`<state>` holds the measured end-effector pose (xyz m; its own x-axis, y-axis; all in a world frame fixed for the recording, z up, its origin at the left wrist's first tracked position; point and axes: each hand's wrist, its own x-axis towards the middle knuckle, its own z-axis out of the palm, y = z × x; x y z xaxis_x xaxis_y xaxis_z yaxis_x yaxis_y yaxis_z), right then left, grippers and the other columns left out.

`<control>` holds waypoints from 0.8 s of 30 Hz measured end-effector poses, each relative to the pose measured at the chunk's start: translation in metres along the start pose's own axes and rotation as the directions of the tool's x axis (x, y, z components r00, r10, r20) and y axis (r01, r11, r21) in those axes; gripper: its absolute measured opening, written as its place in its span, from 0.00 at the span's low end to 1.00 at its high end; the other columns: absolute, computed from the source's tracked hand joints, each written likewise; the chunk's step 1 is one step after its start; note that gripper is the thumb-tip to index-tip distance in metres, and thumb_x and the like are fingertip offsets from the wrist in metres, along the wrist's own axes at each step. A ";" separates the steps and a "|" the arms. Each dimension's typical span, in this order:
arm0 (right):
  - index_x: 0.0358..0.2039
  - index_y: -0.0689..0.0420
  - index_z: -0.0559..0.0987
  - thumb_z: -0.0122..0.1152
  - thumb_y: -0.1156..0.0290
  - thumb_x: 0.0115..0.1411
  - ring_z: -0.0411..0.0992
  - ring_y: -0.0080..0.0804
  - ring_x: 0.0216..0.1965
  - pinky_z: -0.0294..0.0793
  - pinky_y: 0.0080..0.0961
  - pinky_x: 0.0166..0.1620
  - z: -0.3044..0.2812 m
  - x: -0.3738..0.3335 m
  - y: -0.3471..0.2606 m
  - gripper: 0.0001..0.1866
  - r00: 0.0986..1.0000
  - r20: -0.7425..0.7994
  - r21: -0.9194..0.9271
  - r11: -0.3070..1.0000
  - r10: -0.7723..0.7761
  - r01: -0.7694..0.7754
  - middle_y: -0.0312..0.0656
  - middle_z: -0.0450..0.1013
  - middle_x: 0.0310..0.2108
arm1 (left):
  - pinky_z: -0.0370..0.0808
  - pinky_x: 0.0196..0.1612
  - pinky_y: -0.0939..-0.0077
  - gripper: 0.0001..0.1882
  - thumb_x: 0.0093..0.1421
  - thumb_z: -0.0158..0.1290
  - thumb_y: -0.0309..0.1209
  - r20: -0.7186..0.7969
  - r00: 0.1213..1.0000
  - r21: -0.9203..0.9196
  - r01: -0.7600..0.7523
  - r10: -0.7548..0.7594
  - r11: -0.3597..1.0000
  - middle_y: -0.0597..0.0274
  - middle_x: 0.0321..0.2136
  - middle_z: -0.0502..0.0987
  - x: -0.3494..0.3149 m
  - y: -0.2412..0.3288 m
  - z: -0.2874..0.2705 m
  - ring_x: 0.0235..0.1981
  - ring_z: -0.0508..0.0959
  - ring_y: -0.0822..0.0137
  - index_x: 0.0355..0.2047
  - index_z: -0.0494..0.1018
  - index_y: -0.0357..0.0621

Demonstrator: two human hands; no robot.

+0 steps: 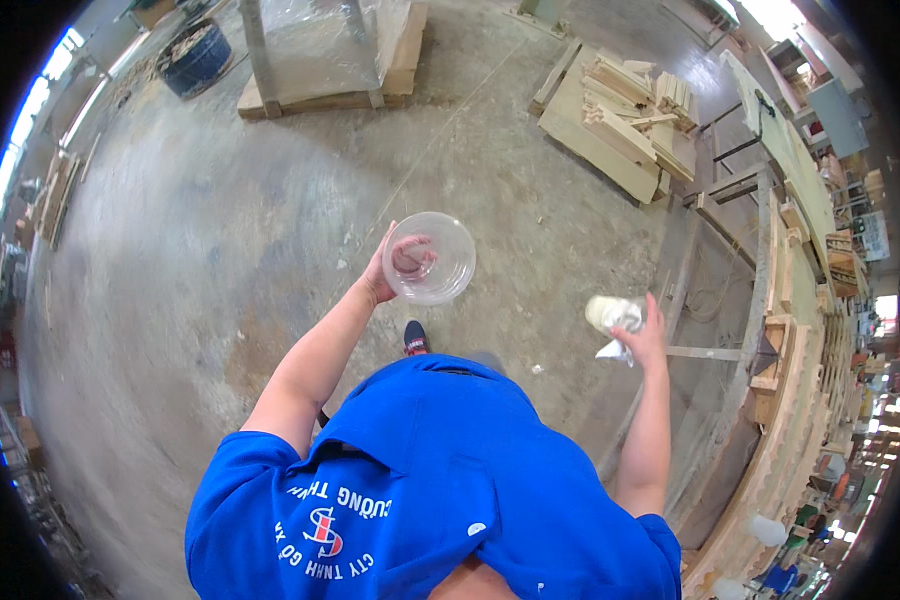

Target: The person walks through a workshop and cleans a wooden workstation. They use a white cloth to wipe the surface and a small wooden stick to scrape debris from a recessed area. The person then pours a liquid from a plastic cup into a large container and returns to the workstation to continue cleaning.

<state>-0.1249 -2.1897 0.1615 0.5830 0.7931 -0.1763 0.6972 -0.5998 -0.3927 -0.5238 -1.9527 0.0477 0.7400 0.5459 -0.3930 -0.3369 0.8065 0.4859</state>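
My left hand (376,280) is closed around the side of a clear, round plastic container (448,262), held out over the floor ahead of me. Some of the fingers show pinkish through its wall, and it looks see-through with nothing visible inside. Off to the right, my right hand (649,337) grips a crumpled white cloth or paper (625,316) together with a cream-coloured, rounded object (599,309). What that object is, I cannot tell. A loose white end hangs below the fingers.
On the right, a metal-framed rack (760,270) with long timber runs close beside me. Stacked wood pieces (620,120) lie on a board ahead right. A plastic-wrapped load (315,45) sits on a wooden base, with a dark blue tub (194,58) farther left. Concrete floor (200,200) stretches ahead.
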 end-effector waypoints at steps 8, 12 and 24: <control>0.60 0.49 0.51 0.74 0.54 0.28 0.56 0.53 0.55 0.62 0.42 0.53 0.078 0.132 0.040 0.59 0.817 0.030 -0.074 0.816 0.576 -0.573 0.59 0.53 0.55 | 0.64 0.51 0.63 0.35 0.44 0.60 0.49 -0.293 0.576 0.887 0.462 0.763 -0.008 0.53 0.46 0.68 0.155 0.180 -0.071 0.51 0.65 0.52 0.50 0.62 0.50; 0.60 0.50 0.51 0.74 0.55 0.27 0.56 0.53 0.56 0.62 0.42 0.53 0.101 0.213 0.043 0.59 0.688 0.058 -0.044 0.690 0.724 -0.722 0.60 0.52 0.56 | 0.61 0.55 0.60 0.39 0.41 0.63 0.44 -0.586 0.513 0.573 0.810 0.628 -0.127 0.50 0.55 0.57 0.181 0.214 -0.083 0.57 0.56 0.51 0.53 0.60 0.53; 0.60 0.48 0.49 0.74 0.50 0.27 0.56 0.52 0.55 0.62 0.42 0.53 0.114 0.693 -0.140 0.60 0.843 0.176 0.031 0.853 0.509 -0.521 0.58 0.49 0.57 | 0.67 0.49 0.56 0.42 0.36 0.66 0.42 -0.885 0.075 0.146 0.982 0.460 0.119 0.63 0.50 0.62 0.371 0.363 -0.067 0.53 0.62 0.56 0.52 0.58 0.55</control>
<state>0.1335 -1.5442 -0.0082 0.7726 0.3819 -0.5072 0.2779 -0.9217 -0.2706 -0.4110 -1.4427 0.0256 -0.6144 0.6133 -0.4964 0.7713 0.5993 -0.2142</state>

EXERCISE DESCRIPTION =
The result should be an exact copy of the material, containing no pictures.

TASK ANSWER =
`<state>` holds the measured end-effector pose (xyz m; its own x-axis, y-axis; all in a world frame fixed for the recording, z up, its origin at the left wrist's first tracked position; point and axes: each hand's wrist, its own x-axis towards the middle knuckle, its own z-axis out of the palm, y = z × x; x y z xaxis_x xaxis_y xaxis_z yaxis_x yaxis_y yaxis_z), right then left, grippers and the other columns left out.

`<control>` holds waypoints from 0.8 s of 30 Hz measured end-effector poses, each relative to the pose measured at the chunk's start: translation in metres along the start pose's own axes and rotation as the directions of the tool's x axis (x, y, z components r00, r10, r20) and y axis (r01, r11, r21) in those axes; gripper: its absolute measured opening, written as its place in its span, from 0.00 at the span's low end to 1.00 at its high end; the other columns: absolute, computed from the source's tracked hand joints, each written likewise; the chunk's step 1 is one step after its start; note that gripper is the thumb-tip to index-tip distance in metres, and thumb_x and the like are fingertip offsets from the wrist in metres, along the wrist's own axes at each step. A ";" separates the steps and a "|" the arms. Each dimension's typical span, in this order:
arm0 (right):
  - index_x: 0.0358..0.2039
  - index_y: -0.0689..0.0420
  - index_z: -0.0559..0.0987
  - thumb_z: -0.0122..0.1152
  - thumb_y: -0.1156..0.0290
  - thumb_x: 0.0115..0.1411
  - ring_z: -0.0411..0.0992
  - ring_y: -0.0080..0.0804
  - ring_x: 0.0216..0.1965
  - pinky_z: -0.0294..0.0793
  - pinky_y: 0.0080..0.0961
  - pinky_x: 0.0166..0.1620
  - z: -0.3044..0.2812 m
  - x: -0.3738..0.3335 m
  - y: -0.3471..0.2606 m
  - gripper: 0.0001..0.1866
  - r00: 0.0986..1.0000
  - r20: -0.7425..0.7994
  - r21: -0.9194..0.9271
  - r11: -0.3070..1.0000
  - r10: -0.7723..0.7761
  - r01: -0.7694..0.7754
  - middle_y: -0.0312..0.0656
  - middle_z: -0.0450..0.1013
  - middle_x: 0.0310..0.2108
arm1 (left):
  - pinky_z: -0.0370..0.0808
  - pinky_x: 0.0196..0.1612
  - pinky_y: -0.0939..-0.0077
  - gripper: 0.0001..0.1882
  - thumb_x: 0.0093..0.1421
  - thumb_z: -0.0158..0.1290
  - thumb_y: -0.0309..0.1209
  - r20: -0.7186..0.7969
  - r00: 0.1213..1.0000
  - r21: -0.9203..0.9196
  - r01: -0.7600..0.7523
  - r10: -0.7548..0.7594
  - r11: -0.3597..1.0000
  - middle_y: -0.0597..0.0274
  - middle_x: 0.0321..0.2136
  - middle_z: -0.0502..0.0987
  - x: -0.3494..0.3149 m
  - y: -0.2412..0.3288 m
  - z: -0.2874..0.2705 m
  - ring_x: 0.0235..0.1981
  - ring_z: -0.0508..0.0959
  - ring_y: -0.0822..0.0137
  - index_x: 0.0355..0.2047
  - index_z: -0.0494..0.1018
  - index_y: -0.0357..0.0621

Demonstrator: two human hands; no robot.

+0 steps: 

Target: The person walks through a workshop and cleans a wooden workstation. They use a white cloth to wipe the surface and a small wooden stick to scrape debris from a recessed area. The person then pours a liquid from a plastic cup into a large container and returns to the workstation to continue cleaning.

<state>-0.1249 -2.1897 0.1615 0.5830 0.7931 -0.1763 0.6972 -0.5998 -0.3927 -0.5238 -1.9527 0.0477 0.7400 0.5459 -0.3930 -0.3369 0.8065 0.4859</state>
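My left hand (376,280) is closed around the side of a clear, round plastic container (448,262), held out over the floor ahead of me. Some of the fingers show pinkish through its wall, and it looks see-through with nothing visible inside. Off to the right, my right hand (649,337) grips a crumpled white cloth or paper (625,316) together with a cream-coloured, rounded object (599,309). What that object is, I cannot tell. A loose white end hangs below the fingers.
On the right, a metal-framed rack (760,270) with long timber runs close beside me. Stacked wood pieces (620,120) lie on a board ahead right. A plastic-wrapped load (315,45) sits on a wooden base, with a dark blue tub (194,58) farther left. Concrete floor (200,200) stretches ahead.
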 end-effector waypoints at steps 8, 12 and 24: <control>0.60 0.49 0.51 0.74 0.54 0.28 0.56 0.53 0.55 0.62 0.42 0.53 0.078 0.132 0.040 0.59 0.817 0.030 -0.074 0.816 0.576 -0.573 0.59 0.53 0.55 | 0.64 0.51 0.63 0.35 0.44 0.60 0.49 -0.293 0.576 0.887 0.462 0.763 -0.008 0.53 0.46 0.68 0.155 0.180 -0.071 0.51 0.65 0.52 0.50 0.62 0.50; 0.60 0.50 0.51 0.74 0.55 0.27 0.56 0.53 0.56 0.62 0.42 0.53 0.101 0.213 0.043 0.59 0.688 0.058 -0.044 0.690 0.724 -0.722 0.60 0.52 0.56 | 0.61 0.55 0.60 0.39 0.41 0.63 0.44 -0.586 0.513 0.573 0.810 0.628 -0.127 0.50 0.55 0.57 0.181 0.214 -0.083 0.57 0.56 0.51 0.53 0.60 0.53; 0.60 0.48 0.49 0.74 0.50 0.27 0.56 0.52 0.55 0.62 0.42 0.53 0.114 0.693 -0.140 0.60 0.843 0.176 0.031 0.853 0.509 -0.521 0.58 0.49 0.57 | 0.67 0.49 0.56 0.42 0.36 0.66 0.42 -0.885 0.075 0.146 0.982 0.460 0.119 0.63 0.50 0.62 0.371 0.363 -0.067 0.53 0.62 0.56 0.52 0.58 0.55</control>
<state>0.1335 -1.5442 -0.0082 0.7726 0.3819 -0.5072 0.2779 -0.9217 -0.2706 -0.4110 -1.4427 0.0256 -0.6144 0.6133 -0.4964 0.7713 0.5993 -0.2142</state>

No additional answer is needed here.